Qatar Airways QSuite

RTW Planning: How I planned for a round-the-world adventure as a oneworld explorer

The first post in my new RTW Planning Series

Planning a round-the-world trip sounds romantic, spontaneous, maybe even a bit chaotic – but the reality (at least for me) involves spreadsheets, fare rules, and more browser tabs than I’m comfortable admitting publicly.

If you’ve already read my overview – Around the World in 23 Days: My Biggest Adventure Yet – you’ll know the broad strokes of my 2026 adventure. But what that post didn’t dive into is the how.

Because planning this kind of trip isn’t the same as bunging a few one-ways together on Skyscanner. It’s a puzzle. A game. A complicated piece of airline fare engineering. And honestly? It’s half the fun.

This post is the start of a deeper series on planning my route, picking flights, choosing cities, and navigating the strange little world of Round-the-World (RTW) tickets – specifically the OneWorld Explorer / DONE4 style fare I’m using to pull this off.

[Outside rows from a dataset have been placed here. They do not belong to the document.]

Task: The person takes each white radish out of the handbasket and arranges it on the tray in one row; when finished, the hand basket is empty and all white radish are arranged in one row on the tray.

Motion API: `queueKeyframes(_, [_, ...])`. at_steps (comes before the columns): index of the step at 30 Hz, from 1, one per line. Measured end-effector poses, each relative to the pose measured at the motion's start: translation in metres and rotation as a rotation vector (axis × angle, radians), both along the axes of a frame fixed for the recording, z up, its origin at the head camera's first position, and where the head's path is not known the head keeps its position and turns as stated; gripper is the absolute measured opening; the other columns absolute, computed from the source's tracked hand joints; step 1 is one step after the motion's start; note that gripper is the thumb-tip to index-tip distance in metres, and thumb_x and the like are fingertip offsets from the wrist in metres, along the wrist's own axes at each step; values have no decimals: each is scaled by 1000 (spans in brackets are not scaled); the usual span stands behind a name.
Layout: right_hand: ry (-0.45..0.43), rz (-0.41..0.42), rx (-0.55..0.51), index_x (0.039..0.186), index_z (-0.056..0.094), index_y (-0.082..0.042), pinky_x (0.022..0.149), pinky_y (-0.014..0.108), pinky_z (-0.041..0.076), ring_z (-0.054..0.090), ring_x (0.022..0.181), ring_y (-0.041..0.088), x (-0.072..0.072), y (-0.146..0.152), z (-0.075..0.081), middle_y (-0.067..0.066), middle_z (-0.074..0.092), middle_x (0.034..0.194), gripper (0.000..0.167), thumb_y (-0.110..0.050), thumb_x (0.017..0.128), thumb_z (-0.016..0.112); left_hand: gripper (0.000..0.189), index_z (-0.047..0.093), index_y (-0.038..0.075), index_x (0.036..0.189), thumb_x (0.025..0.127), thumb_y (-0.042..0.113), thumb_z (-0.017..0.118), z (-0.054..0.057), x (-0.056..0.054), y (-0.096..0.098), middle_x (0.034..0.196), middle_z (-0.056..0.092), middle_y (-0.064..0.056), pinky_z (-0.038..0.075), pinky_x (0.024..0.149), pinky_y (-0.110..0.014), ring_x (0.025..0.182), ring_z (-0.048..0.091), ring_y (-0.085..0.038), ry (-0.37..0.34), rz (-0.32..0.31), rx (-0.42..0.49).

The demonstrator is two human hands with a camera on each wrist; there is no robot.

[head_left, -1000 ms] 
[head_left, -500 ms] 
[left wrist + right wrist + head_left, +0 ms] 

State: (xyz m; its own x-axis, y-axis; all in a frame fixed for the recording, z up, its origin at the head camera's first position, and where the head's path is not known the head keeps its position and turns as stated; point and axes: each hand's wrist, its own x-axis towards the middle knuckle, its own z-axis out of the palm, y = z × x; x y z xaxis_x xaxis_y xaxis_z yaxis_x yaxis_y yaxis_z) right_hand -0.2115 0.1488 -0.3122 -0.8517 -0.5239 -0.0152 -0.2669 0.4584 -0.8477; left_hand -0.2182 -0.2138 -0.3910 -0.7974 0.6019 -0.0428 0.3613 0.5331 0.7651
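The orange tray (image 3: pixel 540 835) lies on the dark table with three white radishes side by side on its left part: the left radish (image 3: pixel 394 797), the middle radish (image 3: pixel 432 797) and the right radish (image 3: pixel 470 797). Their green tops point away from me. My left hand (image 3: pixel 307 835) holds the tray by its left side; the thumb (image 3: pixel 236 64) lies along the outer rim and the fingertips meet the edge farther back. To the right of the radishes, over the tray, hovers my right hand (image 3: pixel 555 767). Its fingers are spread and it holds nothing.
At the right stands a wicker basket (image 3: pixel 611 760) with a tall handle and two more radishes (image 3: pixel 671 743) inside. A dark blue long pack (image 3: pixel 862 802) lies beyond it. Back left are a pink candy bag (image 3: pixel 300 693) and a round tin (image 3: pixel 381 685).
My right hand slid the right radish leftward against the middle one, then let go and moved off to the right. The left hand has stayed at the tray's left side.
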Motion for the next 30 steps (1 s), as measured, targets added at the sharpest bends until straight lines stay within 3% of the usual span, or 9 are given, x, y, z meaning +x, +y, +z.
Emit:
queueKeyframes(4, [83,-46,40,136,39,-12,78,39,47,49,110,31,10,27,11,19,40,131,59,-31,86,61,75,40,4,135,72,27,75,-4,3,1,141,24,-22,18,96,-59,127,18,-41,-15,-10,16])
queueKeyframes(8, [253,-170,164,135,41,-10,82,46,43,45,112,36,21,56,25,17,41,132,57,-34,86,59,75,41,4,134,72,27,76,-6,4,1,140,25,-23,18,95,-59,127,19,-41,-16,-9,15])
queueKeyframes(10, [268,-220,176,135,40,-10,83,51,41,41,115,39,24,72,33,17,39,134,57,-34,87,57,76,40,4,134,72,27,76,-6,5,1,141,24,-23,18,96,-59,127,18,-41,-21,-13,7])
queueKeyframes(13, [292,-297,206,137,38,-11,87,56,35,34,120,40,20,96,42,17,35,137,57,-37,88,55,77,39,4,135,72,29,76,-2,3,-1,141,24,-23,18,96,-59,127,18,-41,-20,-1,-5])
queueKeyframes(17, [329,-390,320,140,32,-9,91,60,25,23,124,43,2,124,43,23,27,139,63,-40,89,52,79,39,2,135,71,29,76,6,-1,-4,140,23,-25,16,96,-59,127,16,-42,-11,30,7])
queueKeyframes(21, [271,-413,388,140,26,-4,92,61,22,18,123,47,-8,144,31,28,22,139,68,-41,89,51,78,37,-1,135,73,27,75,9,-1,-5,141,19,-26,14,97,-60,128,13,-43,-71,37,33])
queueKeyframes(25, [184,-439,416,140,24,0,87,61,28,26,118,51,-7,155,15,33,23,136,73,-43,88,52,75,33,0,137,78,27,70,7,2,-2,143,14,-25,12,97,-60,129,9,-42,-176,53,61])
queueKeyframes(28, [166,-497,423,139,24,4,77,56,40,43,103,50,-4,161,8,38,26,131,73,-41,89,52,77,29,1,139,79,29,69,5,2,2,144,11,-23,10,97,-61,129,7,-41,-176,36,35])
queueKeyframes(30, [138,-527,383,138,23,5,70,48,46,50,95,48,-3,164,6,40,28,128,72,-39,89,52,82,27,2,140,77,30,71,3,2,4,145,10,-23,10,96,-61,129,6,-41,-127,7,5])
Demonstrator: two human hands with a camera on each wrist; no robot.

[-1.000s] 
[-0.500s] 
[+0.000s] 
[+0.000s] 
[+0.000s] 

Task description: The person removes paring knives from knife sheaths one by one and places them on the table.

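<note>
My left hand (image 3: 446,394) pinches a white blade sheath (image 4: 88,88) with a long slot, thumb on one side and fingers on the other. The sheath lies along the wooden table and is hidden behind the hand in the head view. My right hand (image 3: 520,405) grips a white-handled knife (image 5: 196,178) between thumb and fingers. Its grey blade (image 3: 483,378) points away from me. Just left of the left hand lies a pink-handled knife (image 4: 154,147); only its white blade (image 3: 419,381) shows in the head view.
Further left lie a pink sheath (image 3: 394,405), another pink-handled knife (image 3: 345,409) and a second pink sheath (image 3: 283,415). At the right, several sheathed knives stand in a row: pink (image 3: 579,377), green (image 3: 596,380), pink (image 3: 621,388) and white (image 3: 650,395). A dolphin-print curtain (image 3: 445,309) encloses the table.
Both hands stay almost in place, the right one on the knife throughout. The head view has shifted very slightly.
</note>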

What Even Is a Round-the-World Ticket?

around the world planning

An RTW ticket is exactly what it sounds like: a single airfare that lets you circumnavigate the planet with a set of rules. All three major alliances offer some flavour of it, but they differ massively in complexity, cost, and flexibility.

I’m using a OneWorld Explorer–style ticket (in booking code D — hence DONE4 for four continents). These fares are based on the number of continents visited, rather than total mileage. That makes them brilliant for someone like me who wants to zig-zag a bit without worrying about breaking a mileage cap.

A few defining features:

  • You must travel in one direction (east or west). No backtracking (across continents).
  • You have a limited number of segments (16).
  • You can stop in each continent a set number of times.
  • Everything must be flown with member airlines (BA, Qatar, JAL, Qantas, Finnair, Cathay, etc.).
  • Date changes are allowed for free; routing changes are a chargeable change.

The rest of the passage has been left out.